• **EXERCISE DIRECTIONS**
The answer must be the full listing, reproduced without any change.

• **STORED DATA**
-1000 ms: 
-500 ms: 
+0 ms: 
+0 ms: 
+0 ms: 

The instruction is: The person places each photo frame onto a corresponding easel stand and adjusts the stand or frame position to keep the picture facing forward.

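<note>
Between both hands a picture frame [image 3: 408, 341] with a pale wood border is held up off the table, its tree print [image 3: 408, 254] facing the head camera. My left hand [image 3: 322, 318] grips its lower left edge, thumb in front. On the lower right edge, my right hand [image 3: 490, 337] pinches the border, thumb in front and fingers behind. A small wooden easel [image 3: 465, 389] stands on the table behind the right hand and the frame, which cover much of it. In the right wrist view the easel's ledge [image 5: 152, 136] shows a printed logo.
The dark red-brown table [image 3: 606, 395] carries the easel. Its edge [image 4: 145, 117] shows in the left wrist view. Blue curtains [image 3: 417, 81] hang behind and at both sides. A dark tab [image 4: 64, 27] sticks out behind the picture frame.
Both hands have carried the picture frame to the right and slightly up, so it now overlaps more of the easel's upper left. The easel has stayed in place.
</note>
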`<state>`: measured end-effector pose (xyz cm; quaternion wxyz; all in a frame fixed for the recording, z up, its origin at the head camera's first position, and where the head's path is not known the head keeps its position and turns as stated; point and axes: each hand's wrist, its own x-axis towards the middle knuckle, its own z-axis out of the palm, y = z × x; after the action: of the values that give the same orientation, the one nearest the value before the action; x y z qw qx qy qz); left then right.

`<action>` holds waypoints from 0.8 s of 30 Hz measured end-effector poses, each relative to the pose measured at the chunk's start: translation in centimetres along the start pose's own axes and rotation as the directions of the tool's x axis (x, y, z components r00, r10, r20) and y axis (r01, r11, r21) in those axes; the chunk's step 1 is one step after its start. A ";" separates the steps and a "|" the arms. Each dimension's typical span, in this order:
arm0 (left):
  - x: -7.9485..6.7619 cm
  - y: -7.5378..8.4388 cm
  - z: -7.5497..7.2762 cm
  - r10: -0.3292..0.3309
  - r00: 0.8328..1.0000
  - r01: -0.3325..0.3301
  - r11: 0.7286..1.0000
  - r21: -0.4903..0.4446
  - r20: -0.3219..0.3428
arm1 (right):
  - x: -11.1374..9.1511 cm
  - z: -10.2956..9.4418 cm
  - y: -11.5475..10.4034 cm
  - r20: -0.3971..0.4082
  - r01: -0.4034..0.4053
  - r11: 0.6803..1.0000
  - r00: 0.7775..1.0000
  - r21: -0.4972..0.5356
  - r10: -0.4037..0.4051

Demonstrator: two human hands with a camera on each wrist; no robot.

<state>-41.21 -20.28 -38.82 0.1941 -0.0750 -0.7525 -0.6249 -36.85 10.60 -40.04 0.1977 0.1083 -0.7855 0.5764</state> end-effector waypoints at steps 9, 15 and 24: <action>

• **TASK RESPONSE**
-1000 ms: 
-500 ms: 
+0 ms: 
+0 ms: 
+0 ms: 

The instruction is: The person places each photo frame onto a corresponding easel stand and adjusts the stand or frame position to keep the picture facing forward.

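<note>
Between both hands a picture frame [image 3: 408, 341] with a pale wood border is held up off the table, its tree print [image 3: 408, 254] facing the head camera. My left hand [image 3: 322, 318] grips its lower left edge, thumb in front. On the lower right edge, my right hand [image 3: 490, 337] pinches the border, thumb in front and fingers behind. A small wooden easel [image 3: 465, 389] stands on the table behind the right hand and the frame, which cover much of it. In the right wrist view the easel's ledge [image 5: 152, 136] shows a printed logo.
The dark red-brown table [image 3: 606, 395] carries the easel. Its edge [image 4: 145, 117] shows in the left wrist view. Blue curtains [image 3: 417, 81] hang behind and at both sides. A dark tab [image 4: 64, 27] sticks out behind the picture frame.
Both hands have carried the picture frame to the right and slightly up, so it now overlaps more of the easel's upper left. The easel has stayed in place.
</note>
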`<state>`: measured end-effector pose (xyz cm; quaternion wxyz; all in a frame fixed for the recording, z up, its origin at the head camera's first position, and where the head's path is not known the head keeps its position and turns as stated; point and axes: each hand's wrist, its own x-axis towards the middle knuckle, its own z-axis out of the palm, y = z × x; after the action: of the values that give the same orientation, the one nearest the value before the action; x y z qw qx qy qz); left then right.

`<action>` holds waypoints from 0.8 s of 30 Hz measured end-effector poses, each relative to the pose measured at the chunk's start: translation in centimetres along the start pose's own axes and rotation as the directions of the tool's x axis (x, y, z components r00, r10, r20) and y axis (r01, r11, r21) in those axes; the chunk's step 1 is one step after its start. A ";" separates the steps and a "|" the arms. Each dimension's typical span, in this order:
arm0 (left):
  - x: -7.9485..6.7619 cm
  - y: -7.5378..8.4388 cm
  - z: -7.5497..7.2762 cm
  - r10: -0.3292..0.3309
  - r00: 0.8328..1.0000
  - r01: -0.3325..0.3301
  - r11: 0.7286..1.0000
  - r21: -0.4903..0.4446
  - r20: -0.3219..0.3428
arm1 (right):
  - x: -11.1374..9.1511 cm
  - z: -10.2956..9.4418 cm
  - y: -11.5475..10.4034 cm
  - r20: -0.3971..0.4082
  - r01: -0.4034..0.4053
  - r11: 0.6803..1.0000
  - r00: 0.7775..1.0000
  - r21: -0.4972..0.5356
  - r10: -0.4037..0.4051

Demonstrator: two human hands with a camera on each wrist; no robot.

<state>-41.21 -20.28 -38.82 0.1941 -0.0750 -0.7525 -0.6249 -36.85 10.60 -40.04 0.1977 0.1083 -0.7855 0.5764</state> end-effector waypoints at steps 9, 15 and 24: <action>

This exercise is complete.